• 21 septembre
    • No emotions = no business, également valable dans le B2B

    No emotions = no business, également valable dans le B2B

    De par les médias, le Neuromarketing est perçu comme une discipline du «consumer business» ou «B2C» (Business to Consumer). Ainsi, on me demande parfois si le Neuromarketing peut apporter quelque chose au «B2B» (Business to Business)?

    Ma première réponse à cette question est: «All business is human». C’est ce que le «B2C» et le «B2B» ont en commun: l’être humain. Car même si le «B2B» préconise une relation commerciale entre deux organisations, ces organisations sont représentées par des personnes. Ce que le Neuromarketing nous apprend quant à comment les personnes prennent leur décision est également valable dans le «B2B».

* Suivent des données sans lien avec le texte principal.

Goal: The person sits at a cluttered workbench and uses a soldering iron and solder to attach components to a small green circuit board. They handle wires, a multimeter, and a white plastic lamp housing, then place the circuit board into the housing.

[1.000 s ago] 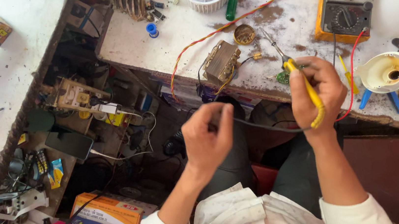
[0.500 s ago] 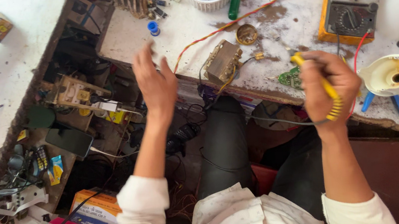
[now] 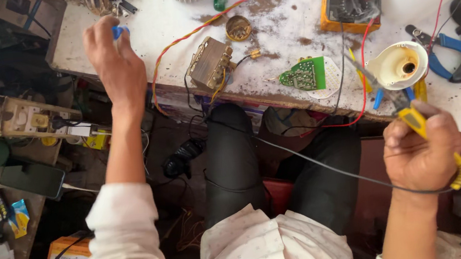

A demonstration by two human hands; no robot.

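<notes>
I am reaching my left hand [image 3: 115, 61] out to the far left of the white workbench [image 3: 288, 26], and its fingers are closing on a small blue object [image 3: 120, 30]; only a bit of blue is showing past the fingertips, so I cannot tell what it is. My right hand [image 3: 422, 152] is hanging near me at the right, off the bench edge, its fingers wrapping the yellow handle of a soldering iron [image 3: 412, 122], tip pointing up toward the white bulb housing [image 3: 398, 65]. The green LED board [image 3: 304, 74] is lying near the bench's near edge, just left of that housing and well apart from both hands. The small transformer [image 3: 211, 63] is sitting between my left hand and the board. I judge this a fetching step: soldering is pausing while I am picking something up. The next move is calling for a firm pinch on the blue piece and carrying it across to the board without snagging the red-and-yellow twisted wire [image 3: 197, 31].
</notes>
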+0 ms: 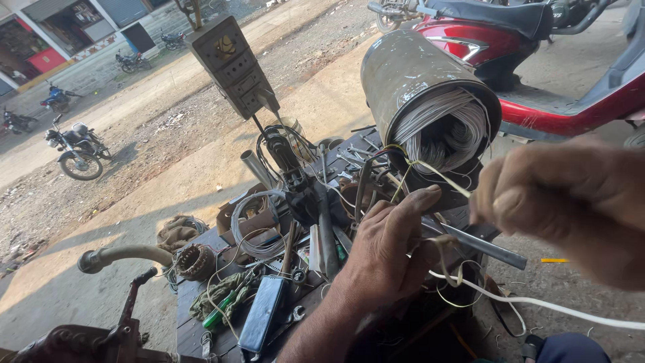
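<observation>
Outdoors, at a cluttered counter (201, 323), the left hand (386, 249) pinches thin, springy lead wires (430, 168) just beyond its grip; the right hand (564, 195), fisted, pulls one taut from the heavy motor stator (420, 91).

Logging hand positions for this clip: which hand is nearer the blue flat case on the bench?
Left. The left hand works over the bench just right of the blue case; the right hand is farther right, past the bench edge.

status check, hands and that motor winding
Left hand grips wire leads below motor stator. Right hand pinches a lead. Tools crowd the bench.
</observation>
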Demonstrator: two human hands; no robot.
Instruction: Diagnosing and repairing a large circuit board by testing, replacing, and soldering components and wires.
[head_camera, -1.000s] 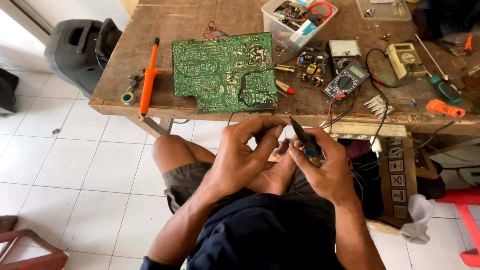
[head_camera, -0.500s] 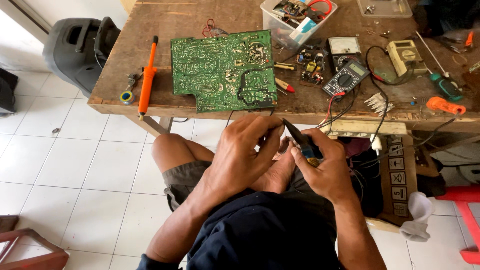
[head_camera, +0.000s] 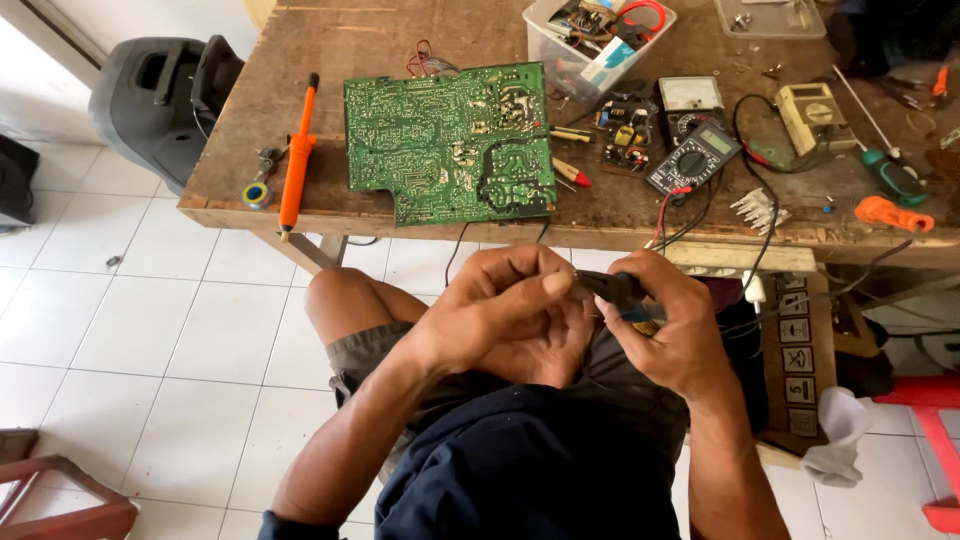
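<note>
I sit at a wooden workbench (head_camera: 330, 210) with both hands held over my lap. My right hand (head_camera: 672, 330) grips a dark pen-shaped tool (head_camera: 608, 287) whose tip points left, toward my left hand. My left hand (head_camera: 505, 315) is closed with thumb and fingers pinched together at the tool's tip; whatever small part it holds is hidden. On the bench in front of me lies a large green circuit board (head_camera: 450, 140), solder side up.
An orange desoldering pump (head_camera: 296, 165) and a solder spool (head_camera: 255, 194) lie left of the board. A black multimeter (head_camera: 692, 157), a beige meter (head_camera: 810, 115), screwdrivers and a clear parts box (head_camera: 560, 62) sit to the right. A dark speaker (head_camera: 160, 100) stands on the tiled floor.
The tool in my right hand has tilted from upright to nearly level, its tip now meeting my left fingers. Both hands have drawn slightly closer together.
</note>
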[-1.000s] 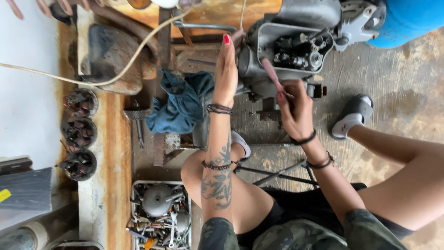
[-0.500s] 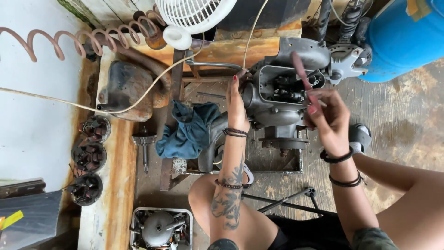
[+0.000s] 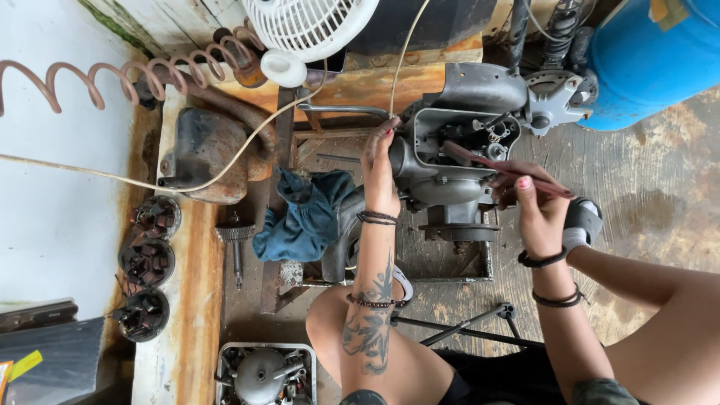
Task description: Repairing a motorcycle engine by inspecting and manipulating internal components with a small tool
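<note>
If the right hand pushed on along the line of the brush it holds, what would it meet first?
Probably the parts inside the open engine case. The right hand aims its brush up and left, tip already at the opening; depth is unclear.

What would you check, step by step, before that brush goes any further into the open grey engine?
1. Left hand steadying the engine housing: ok, it rests on the housing's edge.
2. Right hand gripping the brush: ok, fingers are closed round the handle.
3. Brush tip inside the opening: ok.
4. White cord clear of the opening: ok, it passes to the side.
5. Blue rag near the left hand: ok.
6. Engine fixed firmly on its stand: cannot tell.
</note>
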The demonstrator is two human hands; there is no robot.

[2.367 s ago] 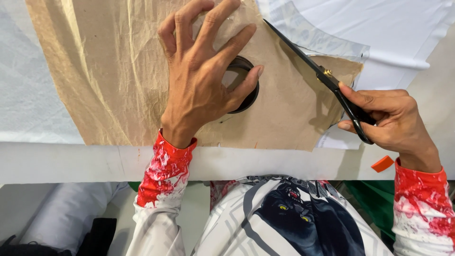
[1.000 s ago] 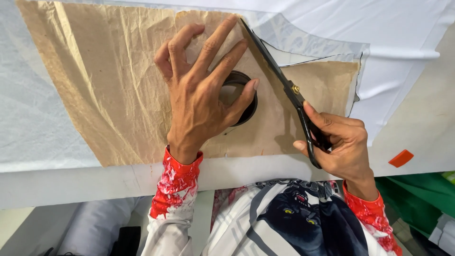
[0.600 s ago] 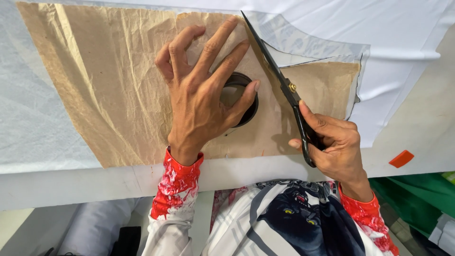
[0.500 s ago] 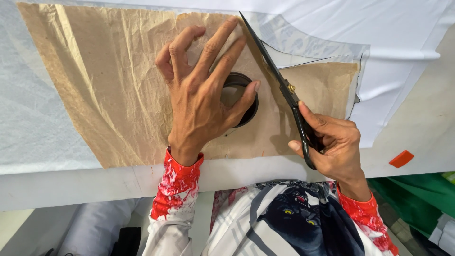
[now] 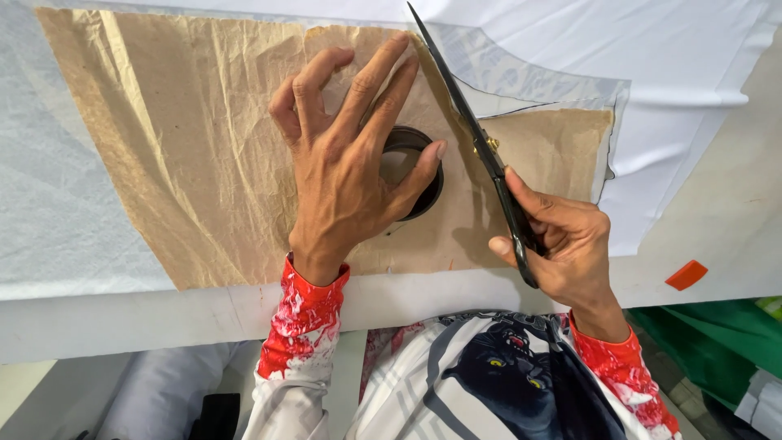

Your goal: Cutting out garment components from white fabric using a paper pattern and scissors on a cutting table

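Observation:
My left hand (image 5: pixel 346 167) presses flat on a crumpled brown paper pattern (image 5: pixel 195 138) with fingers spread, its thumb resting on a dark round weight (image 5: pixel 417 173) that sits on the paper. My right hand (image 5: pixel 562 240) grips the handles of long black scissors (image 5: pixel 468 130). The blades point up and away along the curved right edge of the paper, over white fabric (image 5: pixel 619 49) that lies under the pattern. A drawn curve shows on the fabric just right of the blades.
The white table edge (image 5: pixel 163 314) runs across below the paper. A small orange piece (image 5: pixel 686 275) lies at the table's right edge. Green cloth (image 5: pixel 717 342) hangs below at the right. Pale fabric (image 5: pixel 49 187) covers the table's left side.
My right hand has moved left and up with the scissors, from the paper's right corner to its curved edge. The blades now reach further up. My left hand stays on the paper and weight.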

    Là ou les émotions occupent le rôle central dans le «B2C», la nature même des rapports «B2B» fait que nous percevons une décision comme le fruit d’une réflexion rationnelle. En effet, il est sûrement vrai que les rapports «B2B» concernent des produits/services complexes ou des engagements stratégiques et/ou financiers importants. On en déduit alors que la décision doit se baser sur une mure réflexion.

    Mais pourquoi dit-on alors après une mûre réflexion, je me «sens» bien avec cette décision? Les neuroscientistes tels que Antonio Damasio nous apprennent que sans émotions nous ne sommes pas à même de prendre une décision. Si vous voulez influencer une décision «B2B». il ne faudra donc pas vous limiter à un argumentaire rationnel mais également prendre soin de l’émotion.

    En conclusion l’on pourrait dire qu’au niveau de l’émotion le «B2B» n’est pas si différent du «B2C». Leur principale différence se situe au niveau des outils et canaux qu’on devra mettre en place… Un sujet que nous traiterons bientôt dans un prochain article.